PRO-CUA: Process-Reward Optimization for Computer Use Agents

Han Zhao; Hao Bai; Rui Yang; Tong Zhang; Yifei He

arxiv: 2605.29119 · v1 · pith:PEQSFWR4new · submitted 2026-05-27 · 💻 cs.AI

PRO-CUA: Process-Reward Optimization for Computer Use Agents

Yifei He , Rui Yang , Hao Bai , Tong Zhang , Han Zhao This is my paper

Pith reviewed 2026-06-29 11:44 UTC · model grok-4.3

classification 💻 cs.AI

keywords computer use agentsprocess reward optimizationreinforcement learningGUI interactionstep-level feedbackon-policy trainingdistribution shift

0 comments

The pith

PRO-CUA enables training of computer use agents through step-level reinforcement learning using a process reward model on the agent's own live states.

A machine-rendered reading of the paper's core claim, the machinery that carries it, and where it could break.

The paper proposes PRO-CUA to overcome limitations in training computer use agents that automate digital workflows. Current methods either rely on costly expert demonstrations that cause distribution shift or use sparse trajectory rewards that make credit assignment difficult. PRO-CUA has the policy collect states in live rollouts, generate candidate actions, score them with a process reward model, and optimize using group-relative advantages. This provides dense feedback without needing golden answers or offline trajectories. A sympathetic reader would care because it could make training scalable for complex GUI tasks on web benchmarks.

Core claim

The central claim is that decoupling on-policy environment interaction from policy optimization, combined with step-level feedback from a process reward model on diverse candidate actions, enables dense and flexible credit assignment while reducing distribution shift by training on the agent's own execution states.

What carries the argument

The process reward model (PRM) that supplies step-level quality signals for ranking actions in GUI states, used with group-relative advantages for optimization.

If this is right

Training does not depend on golden answers or offline expert trajectories.
Distribution shift is reduced because optimization uses the agent's own states from live rollouts.
Credit assignment becomes dense and flexible for long-horizon tasks.
The approach demonstrates effectiveness on live web benchmarks.

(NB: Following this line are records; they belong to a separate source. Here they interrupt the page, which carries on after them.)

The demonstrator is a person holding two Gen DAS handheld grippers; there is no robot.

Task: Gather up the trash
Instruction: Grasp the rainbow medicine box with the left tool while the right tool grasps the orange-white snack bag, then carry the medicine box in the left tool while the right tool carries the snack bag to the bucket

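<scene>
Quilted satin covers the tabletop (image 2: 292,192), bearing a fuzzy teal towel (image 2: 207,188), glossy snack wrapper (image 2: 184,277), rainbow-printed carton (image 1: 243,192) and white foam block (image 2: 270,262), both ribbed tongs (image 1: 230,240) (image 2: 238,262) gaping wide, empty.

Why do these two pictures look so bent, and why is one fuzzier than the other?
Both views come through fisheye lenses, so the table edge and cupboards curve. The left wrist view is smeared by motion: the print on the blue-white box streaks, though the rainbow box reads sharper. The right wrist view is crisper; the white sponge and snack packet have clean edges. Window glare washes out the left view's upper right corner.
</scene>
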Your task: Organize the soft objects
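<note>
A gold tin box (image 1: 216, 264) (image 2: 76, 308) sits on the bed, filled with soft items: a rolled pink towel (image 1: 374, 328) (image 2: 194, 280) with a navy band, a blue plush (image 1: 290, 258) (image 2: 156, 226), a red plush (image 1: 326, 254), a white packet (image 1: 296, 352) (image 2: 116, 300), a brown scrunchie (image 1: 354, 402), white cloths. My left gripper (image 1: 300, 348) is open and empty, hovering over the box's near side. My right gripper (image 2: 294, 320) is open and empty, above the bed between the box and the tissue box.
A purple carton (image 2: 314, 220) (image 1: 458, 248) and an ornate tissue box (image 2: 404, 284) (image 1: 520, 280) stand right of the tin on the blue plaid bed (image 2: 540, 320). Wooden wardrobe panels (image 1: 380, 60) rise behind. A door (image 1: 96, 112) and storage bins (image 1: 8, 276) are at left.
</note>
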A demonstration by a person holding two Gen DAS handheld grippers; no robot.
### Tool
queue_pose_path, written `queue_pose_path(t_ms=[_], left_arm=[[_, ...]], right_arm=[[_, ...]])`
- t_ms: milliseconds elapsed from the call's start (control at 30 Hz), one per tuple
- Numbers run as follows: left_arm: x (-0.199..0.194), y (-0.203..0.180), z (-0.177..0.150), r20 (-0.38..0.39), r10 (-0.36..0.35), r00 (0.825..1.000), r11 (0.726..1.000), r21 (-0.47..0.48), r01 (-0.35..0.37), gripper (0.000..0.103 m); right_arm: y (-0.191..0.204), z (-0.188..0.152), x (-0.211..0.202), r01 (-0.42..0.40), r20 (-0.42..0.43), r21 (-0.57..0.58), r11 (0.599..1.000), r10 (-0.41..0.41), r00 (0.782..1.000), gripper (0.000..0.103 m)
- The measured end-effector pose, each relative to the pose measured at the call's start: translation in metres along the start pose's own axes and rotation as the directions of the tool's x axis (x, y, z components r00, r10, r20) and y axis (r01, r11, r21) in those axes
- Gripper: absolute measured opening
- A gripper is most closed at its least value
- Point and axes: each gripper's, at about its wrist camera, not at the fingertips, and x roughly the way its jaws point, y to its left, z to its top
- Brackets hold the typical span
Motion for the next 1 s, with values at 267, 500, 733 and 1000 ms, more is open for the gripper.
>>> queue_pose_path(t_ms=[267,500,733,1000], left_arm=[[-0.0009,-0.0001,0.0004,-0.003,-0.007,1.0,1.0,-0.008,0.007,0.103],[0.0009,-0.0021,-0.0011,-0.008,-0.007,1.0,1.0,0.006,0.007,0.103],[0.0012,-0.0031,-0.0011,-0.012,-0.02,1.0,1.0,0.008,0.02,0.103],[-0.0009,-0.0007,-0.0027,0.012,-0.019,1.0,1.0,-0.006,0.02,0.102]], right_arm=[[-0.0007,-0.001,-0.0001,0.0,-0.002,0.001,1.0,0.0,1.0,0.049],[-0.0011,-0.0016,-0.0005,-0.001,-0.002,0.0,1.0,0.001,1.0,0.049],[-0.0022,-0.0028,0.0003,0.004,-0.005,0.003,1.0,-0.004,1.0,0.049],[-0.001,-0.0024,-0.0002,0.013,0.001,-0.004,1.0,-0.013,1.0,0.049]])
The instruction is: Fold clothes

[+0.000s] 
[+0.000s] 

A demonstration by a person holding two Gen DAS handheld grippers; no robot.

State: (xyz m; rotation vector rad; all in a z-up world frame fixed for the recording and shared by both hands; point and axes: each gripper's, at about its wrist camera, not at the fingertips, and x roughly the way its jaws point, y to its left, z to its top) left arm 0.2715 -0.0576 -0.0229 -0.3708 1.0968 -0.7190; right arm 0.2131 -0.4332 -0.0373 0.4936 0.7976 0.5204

Where Pith is reading between the lines

These are editorial extensions of the paper, not claims the author makes directly.

If the PRM generalizes well, the method could extend to other interactive agent domains like robotics or software testing.
Reliable step-level rewards might lower the infrastructure costs associated with long-horizon interactions.
This framework suggests a path to iterative improvement of agents without constant human supervision.

Load-bearing premise

The process reward model must supply reliable, generalizable step-level quality signals that correctly rank actions in live, previously unseen GUI states.

What would settle it

Observing that actions ranked highly by the PRM do not lead to better task completion rates than lower-ranked ones in new environments would falsify the central claim.

Figures

Figures reproduced from arXiv: 2605.29119 by Han Zhao, Hao Bai, Rui Yang, Tong Zhang, Yifei He.

**Figure 1.** Figure 1: Overview of the PRO-CUA pipeline. PRO-CUA alternates between two stages across multiple training iterations. In Stage 1, the current policy interacts with the live environment to collect on-policy states. In Stage 2, policy optimization is performed without further environment interaction through three steps: i) Step-level generation: The agent samples multiple candidate actions for each collected state; i… view at source ↗

**Figure 2.** Figure 2: Process Reward Model (PRM) grading pipeline. The PRM receives a multimodal step context comprising the task instruction, the agent’s action history, the proposed current action, and an annotated screenshot. For readability, the figure shows a zoomedin crop, while the actual PRM input contains the full web interface. Based on this augmented context, the PRM generates a reasoning trace to assess whether th… view at source ↗

**Figure 3.** Figure 3: Step-level rewards assigned during training with moving average. GPT-5-mini assigns more conservative rewards, while Qwen3-VL-4B is more lenient on average. Despite this calibration gap, both PRMs achieve similar downstream policy performance, suggesting that GRPO is robust to differences in reward strictness through group normalization. with traditional rule-based rewards. To isolate the effect of the r… view at source ↗

**Figure 4.** Figure 4: Data utilization across training iterations. PRO-CUA consistently yields more usable step-level training data than FBC and rule-based Step-RL because process rewards allow learning from both successful and failed finished trajectories, while the baselines rely on successful rollouts. ing step-level reinforcement learning with GRPO. This suggests that the key advantage of PRO-CUA comes from the reward sourc… view at source ↗

read the original abstract

Computer use agents (CUAs) have shown strong potential for automating complex digital workflows, yet their training remains constrained by costly live environment interaction and limited high-quality supervision. Existing filtered behavior cloning pipelines suffer from imitation bottlenecks, including distribution shift from the expert demonstration and the absence of negative learning signals. Meanwhile, standard trajectory-level reinforcement learning struggles with sparse rewards, ambiguous credit assignment, and high infrastructure costs for long-horizon GUI interaction. In this work, we propose PRO-CUA, a process-reward optimization framework for training CUAs with iterative step-level reinforcement learning. PRO-CUA decouples on-policy environment interaction from policy optimization: the current policy collects states through live rollouts, generates diverse candidate actions for each state, receives step-level feedback from a process reward model (PRM), and is optimized with group-relative advantages. This design enables dense and flexible credit assignment without relying on golden answers or offline expert trajectories, while reducing distribution shift by training on the agent's own execution states. Experiments on live web benchmarks demonstrate the effectiveness of PRO-CUA and the reliability of PRM-guided step-level training.

Editorial analysis

A structured set of objections, weighed in public.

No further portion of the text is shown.